Friday, 28 March 2014

How To Replace Bad Fats with Good Fats

by Berkeley Wellness  |  

Until recently, the first prerequisite of a healthy diet was to control the intake of total fat, which supplies about 34 percent of total calories in the average American diet. Most experts recommend that you get no more than 25 to 35 percent of your daily calories from fat. Some experts have suggested that total fat intake should be less than 20 percent of daily calories.

But for most people, such a reduction is probably not necessary. According to the American Heart Association (AHA), short-term studies show that a very low fat intake does not reduce "bad" LDL cholesterol much further than a standard low-fat diet. A diet very low in fat contains a greater proportion of carbohydrates, so it has the potential to raise triglyceride levels and lower "good" HDL cholesterol, especially in people who are overweight.

Increasingly, nutrition researchers are emphasizing that the type of fat you consume has more important health consequences than your intake of total fat. In particular, researchers have found a strong link between blood cholesterol and the intake of saturated fat. Your intake of dietary cholesterol can also increase levels of total cholesterol and LDL, but not nearly as much as your intake of saturated fat. Both saturated fat and dietary cholesterol are found in animal foods such as meats, poultry and dairy products.

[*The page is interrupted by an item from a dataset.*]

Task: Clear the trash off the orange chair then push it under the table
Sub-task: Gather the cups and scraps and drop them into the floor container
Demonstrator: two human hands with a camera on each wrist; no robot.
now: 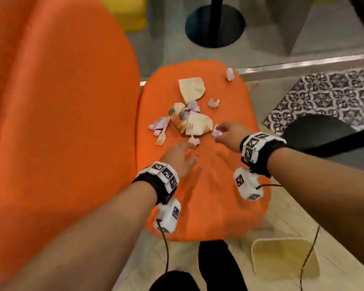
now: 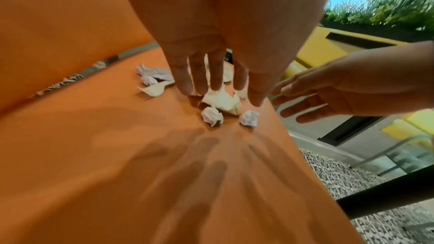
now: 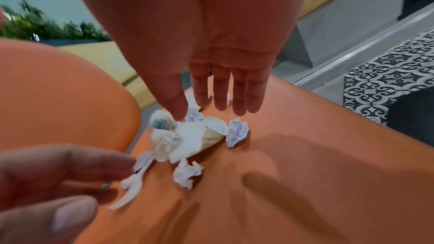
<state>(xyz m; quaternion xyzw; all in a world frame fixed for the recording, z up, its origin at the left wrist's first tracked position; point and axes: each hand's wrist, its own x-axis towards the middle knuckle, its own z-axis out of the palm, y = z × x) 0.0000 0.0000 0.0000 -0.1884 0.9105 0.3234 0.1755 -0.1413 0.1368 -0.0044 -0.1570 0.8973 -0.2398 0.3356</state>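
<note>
Orange chair [image 1: 208, 196], fork [image 1: 163, 134] half-hidden

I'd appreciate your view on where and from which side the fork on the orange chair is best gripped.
Probably by the tines. The fork lies flat on the seat with its tines pointing toward the person, bare, while its handle runs up among crumpled paper. The left hand, open just beside it, could come from above and pinch the tine end across its width.
</note>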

Replace saturated fats with unsaturated fats

Unsaturated fats do not raise cholesterol levels. In fact, they can lower LDL cholesterol when used in place of saturated fats in your diet. Omega-3 fatty acids, a type of polyunsaturated fat, seem to have additional cardio-protective effects.

Oils rich in unsaturated fats can help maintain healthy levels of both LDL and HDL. Olive and canola oils, almonds and avocados are good sources. Calories from monounsaturated fat can contribute up to 20 percent of total calories.

Up to 10 percent of your total calories should come from polyunsaturated fats, which are found in such foods as corn, safflower, sunflower, walnut, flaxseed and soybean oils. Studies have shown that substituting this type of fat for saturated fat can reduce the risk of coronary artery disease (CAD). Polyunsaturated fats can also lower beneficial HDL cholesterol, but only when intake is very high.

Substituting polyunsaturated fats for saturated fats in your diet is the single most effective dietary measure you can take to prevent high LDL cholesterol or to lower LDL that is already too high. Extensive research indicates that, on average, for every one percent increase in total calories from saturated fat, LDL cholesterol rises about two percent. Conversely, reducing intake of saturated fat by one percent will lower LDL levels by about two percent.

Limit saturated fat

New 2013 guidelines for diet and lifestyle from the American College of Cardiology/American Heart Association (AHA) recommend a saturated fat intake of no more than five to six percent of total calories. (Previously the AHA had set a limit of less than seven percent.) But these lower levels have not been adopted by the U.S. Dietary Guidelines, and many experts do not consider such low targets well justified.
In addition to animal products, saturated fat is found in tropical oils such as palm oil, palm kernel oil and coconut oil—though the health effects of these oils are being debated. Some studies have shown that palm oil and coconut oil have no effect on blood cholesterol. Either one is a better choice than palm kernel oil, which is more saturated and has been less studied.

Limit dietary cholesterol

Cholesterol is found in animal products, and that includes egg yolks. Just because a food is high in cholesterol doesn’t mean that it’s high in fat. For example, shrimp are high in cholesterol and low in fat. Plant foods contain no cholesterol.

The National Cholesterol Education Program and AHA advise no more than 300 milligrams of cholesterol intake a day for healthy people. But some researchers think that these guidelines are too strict and that healthy people can consume more—perhaps as much as 500 milligrams per day. For those whose LDL cholesterol is 160 mg/dL or higher or who have CAD, diabetes or other risk factors for CAD, the recommended limit for dietary cholesterol is 200 milligrams per day.

Avoid trans fats

By now most Americans have heard of trans fats, supplied by the partially hydrogenated oils found in many processed foods and used in preparing many fast foods. Hydrogenation (and partial hydrogenation) transforms many of the oils’ unsaturated fatty acids, making them more saturated and altering their chemical structure in other subtle ways. Like saturated fats, these trans fatty acids, or trans fats, raise total and LDL cholesterol. What appears to make them even worse than saturated fat is that they also lower HDL cholesterol. Studies have linked them with heart attacks, strokes, diabetes and other diseases.

Thankfully, food makers and restaurants have been making efforts to remove trans fats—and their efforts have yielded healthier products, for the most part. A study of 83 reformulated foods, reported in a letter in the New England Journal of Medicine in 2010, found that 65 percent of the supermarket products and 90 percent of the restaurant products had levels of saturated fat that were lower, unchanged or only slightly higher than before. Often, the partially hydrogenated oils were replaced by heart-healthy unsaturated oils.